It is well known that the failure detector Ω is necessary and sufficient to solve consensus in asynchronous message passing systems where a majority of processes is guaranteed to be correct [1,2]. But what if the problem were to be solved in an arbitrary environment where any number of processes may fail and at any times? The answer was provided by Delporte et al who showed that a certain quorum failure detector, which they called Σ, is necessary and, together with Ω, sufficient to solve consensus in any environment [4].

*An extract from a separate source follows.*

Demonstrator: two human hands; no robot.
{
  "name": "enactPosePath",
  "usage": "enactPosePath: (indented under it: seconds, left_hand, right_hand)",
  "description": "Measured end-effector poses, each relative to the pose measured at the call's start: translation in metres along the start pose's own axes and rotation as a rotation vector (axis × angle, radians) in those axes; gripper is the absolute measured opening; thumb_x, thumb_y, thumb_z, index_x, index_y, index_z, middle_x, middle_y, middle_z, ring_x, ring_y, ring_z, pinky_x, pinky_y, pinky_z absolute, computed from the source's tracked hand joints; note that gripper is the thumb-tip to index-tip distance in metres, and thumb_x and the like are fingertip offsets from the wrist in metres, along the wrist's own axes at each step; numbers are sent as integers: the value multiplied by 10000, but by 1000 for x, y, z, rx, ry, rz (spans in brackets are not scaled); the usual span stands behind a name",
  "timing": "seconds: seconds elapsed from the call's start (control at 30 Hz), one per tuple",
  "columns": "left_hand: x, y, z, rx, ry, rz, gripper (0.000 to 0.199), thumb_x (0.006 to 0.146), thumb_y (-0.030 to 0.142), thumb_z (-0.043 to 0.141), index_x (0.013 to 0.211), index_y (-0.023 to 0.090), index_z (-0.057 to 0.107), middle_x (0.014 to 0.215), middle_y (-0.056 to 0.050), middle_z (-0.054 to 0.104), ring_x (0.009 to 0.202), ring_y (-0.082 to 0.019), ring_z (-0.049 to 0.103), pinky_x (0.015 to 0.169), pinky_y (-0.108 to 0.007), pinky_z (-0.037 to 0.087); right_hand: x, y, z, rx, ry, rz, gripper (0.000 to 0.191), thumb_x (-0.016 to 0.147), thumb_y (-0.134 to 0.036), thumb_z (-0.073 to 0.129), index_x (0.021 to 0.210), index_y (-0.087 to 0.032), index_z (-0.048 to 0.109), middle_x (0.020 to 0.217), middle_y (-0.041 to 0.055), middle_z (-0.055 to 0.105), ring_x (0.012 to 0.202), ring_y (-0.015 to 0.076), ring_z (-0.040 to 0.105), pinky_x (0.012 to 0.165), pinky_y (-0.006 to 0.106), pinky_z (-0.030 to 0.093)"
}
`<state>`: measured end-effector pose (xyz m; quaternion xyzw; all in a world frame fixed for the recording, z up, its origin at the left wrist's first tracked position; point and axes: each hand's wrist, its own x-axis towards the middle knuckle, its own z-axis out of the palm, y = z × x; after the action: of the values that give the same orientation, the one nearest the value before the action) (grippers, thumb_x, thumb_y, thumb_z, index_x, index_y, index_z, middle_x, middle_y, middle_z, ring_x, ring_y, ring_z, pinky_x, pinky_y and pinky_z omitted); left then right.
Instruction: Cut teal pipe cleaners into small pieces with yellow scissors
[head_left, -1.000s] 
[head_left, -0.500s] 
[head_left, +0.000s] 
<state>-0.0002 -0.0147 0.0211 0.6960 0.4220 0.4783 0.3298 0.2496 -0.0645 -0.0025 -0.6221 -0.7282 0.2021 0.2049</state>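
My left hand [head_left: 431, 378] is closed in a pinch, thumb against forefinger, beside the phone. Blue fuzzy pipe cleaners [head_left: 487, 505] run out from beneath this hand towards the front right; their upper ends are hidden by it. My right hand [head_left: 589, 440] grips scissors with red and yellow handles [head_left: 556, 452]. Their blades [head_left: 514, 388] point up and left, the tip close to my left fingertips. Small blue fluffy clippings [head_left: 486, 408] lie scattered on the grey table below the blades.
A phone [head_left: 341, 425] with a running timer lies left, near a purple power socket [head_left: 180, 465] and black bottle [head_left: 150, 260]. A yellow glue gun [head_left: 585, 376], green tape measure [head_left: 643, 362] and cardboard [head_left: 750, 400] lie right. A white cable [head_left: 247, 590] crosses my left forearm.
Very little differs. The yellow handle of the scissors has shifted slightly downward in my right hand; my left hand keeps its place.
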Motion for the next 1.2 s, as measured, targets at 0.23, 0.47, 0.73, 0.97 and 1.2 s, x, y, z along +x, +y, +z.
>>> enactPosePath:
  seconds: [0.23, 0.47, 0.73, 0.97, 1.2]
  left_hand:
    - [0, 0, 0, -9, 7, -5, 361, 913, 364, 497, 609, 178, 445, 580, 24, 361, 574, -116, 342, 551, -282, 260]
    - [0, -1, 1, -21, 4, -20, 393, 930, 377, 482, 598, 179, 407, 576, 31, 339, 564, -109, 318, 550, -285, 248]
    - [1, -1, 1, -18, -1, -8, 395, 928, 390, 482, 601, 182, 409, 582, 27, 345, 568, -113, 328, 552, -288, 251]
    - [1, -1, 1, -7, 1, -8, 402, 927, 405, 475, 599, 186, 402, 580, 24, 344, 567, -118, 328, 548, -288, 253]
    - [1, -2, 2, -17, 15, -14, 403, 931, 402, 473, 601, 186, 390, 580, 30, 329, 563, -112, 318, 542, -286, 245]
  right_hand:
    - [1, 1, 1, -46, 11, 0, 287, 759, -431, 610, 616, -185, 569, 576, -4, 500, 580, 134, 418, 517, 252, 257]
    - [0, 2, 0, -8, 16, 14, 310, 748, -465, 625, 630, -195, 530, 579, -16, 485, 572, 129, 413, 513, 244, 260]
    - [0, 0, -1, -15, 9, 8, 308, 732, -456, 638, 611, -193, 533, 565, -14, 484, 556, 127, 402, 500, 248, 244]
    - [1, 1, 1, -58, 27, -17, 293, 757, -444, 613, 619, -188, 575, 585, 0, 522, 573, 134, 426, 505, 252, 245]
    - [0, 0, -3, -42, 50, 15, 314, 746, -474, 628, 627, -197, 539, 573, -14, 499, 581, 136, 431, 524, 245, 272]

Moving beyond consensus and such specific problems, we pose and answer the following general question: Given an arbitrary decision problem P, is it possible to identify a quorum failure detector that is provably necessary to solve P in any environment? We answer this question in the affirmative: we present a universal quorum failure detector Q that, when instantiated with any decision problem P, yields a quorum failure detector that is necessary to solve P in any environment. We demonstrate the power of this universal detector by showing that several existing quorum failure detectors, known to be necessary and sufficient to solve some well-known problems, are obtained by instantiating Q with those problems. In particular, the quorum failure detector Σ proposed for consensus [4], Σ^v proposed for nonuniform consensus [8], and the loneliness detector for (n−1)-set agreement [6] are all obtained by instantiating the universal detector Q with the respective problems. Besides yielding existing failure detectors, Q has led to a new and useful detector: while mutual exclusion can be solved using the Trusting failure detector T when a majority of processes is correct [5], it is not known how to solve this problem in an arbitrary environment. We show that the quorum failure detector Σ^l, obtained by instantiating Q with the mutual exclusion problem, together with T, is sufficient to solve mutual exclusion in any environment. The necessity of Σ^l to solve mutual exclusion is implied by our general theorem.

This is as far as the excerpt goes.